• [Directions for this task] Set down exactly, from the records below, the line with "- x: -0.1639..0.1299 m" through the line with "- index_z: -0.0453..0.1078", and nothing else.

• [Data]
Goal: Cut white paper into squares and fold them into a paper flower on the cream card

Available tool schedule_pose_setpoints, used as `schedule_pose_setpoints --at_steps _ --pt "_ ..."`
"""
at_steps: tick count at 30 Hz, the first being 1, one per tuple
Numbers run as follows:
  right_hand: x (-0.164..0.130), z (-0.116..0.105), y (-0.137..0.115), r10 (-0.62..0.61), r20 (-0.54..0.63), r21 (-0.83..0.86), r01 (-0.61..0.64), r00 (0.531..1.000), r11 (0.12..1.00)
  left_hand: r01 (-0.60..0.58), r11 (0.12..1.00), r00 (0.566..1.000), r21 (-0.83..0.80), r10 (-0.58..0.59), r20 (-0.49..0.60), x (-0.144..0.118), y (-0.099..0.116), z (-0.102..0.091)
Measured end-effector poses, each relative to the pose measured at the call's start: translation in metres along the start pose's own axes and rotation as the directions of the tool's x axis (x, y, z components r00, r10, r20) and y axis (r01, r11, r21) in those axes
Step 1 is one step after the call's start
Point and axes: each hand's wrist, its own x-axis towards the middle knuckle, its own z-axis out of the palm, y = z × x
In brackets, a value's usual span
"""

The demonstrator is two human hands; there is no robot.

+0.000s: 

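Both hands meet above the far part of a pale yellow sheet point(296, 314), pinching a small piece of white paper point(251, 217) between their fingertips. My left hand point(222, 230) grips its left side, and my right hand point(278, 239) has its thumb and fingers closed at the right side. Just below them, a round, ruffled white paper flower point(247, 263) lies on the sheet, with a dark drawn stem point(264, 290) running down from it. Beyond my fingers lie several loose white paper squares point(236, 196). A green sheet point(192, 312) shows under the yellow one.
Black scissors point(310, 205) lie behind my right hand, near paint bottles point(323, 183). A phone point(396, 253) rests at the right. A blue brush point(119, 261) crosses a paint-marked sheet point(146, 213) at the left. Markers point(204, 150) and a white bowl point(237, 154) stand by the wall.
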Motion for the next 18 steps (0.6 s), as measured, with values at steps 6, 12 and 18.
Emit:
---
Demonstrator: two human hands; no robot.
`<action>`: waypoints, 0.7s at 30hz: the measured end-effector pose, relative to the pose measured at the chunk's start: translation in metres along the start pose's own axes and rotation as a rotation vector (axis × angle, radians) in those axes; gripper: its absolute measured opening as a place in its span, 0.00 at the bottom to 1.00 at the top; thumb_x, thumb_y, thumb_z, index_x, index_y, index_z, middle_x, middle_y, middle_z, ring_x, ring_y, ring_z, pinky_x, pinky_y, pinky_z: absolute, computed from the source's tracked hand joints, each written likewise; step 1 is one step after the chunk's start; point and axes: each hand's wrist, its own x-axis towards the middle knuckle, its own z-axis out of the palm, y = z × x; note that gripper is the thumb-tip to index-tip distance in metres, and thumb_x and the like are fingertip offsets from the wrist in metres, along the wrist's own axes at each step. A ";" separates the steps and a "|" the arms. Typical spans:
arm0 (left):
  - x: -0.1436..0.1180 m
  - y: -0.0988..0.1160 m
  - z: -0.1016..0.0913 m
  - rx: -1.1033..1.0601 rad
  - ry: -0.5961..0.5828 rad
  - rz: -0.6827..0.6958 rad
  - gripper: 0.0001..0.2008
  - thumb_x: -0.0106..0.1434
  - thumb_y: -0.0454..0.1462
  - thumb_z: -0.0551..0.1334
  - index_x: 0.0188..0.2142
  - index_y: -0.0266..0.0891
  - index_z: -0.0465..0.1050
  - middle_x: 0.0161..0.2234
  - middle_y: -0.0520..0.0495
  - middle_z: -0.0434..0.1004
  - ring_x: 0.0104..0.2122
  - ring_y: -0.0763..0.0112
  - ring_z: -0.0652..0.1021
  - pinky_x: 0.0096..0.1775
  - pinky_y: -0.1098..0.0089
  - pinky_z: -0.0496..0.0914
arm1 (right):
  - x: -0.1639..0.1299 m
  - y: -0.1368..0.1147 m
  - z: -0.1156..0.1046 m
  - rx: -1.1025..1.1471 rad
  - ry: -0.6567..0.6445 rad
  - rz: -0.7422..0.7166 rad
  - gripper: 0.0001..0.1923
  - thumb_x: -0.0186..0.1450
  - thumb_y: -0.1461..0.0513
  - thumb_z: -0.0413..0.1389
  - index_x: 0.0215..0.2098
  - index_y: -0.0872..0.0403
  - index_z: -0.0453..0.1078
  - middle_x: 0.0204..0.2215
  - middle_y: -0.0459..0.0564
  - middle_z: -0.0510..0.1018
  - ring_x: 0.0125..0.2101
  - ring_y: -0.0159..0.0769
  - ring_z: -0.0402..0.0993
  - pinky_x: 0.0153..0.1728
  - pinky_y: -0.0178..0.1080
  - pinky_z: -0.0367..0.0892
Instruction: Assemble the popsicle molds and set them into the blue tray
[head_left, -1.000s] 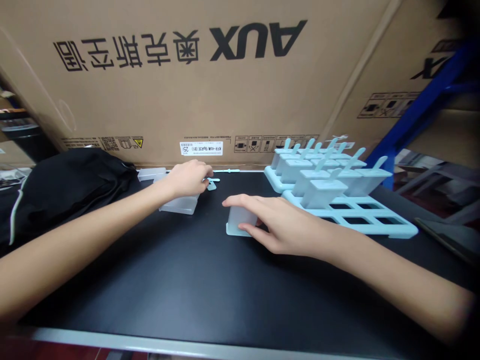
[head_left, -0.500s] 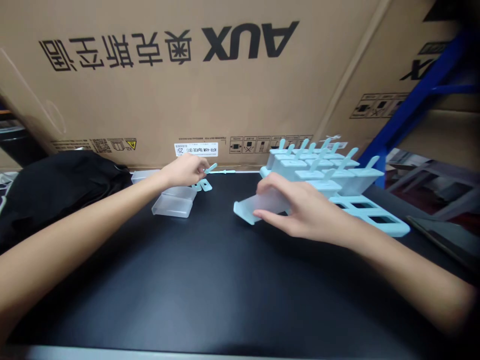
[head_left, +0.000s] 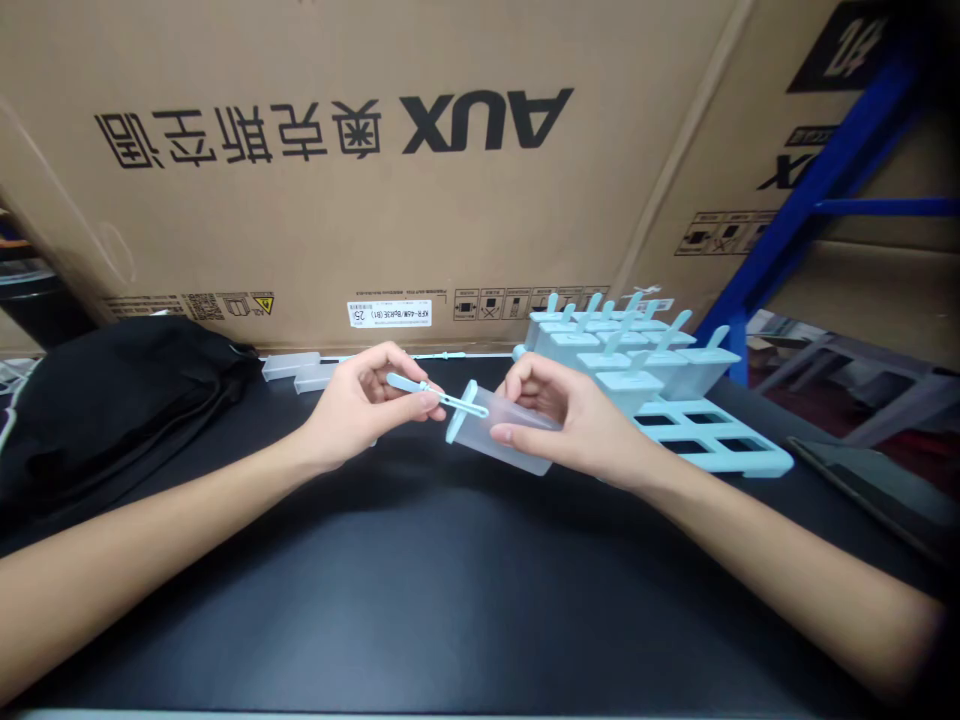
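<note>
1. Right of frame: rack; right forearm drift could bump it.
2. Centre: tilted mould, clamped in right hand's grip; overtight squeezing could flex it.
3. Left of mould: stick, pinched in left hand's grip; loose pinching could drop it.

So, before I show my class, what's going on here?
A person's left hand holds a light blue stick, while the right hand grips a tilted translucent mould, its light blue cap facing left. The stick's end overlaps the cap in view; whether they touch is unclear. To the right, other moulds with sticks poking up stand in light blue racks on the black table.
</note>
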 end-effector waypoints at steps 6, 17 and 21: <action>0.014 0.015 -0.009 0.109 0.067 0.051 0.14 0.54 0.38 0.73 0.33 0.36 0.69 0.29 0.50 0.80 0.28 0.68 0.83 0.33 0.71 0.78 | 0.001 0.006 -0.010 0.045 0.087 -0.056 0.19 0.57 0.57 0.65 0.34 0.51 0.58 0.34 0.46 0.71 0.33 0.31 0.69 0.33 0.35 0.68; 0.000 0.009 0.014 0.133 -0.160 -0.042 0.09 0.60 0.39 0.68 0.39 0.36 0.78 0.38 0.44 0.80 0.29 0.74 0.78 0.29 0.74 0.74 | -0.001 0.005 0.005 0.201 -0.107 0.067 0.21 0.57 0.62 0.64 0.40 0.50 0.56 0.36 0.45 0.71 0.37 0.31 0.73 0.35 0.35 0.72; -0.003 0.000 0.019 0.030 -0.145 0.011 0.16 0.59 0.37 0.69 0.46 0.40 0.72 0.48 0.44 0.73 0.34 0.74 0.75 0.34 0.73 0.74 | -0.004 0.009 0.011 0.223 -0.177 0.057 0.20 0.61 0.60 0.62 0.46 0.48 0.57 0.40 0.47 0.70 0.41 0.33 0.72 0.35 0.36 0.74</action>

• [Solution below]
  - x: -0.1639..0.1299 m
  - y: -0.1368..0.1147 m
  - z: -0.1156..0.1046 m
  - rx: -1.1025..1.1471 rad
  - ry: -0.6567..0.6445 rad
  - rz: -0.7422..0.7166 rad
  - gripper: 0.0001..0.1923
  - thumb_x: -0.0186..0.1450
  - thumb_y: -0.1461..0.0513
  - thumb_z: -0.0413..0.1389
  - index_x: 0.0215..0.2098
  - index_y: -0.0872..0.0403
  - index_z: -0.0453..0.1078

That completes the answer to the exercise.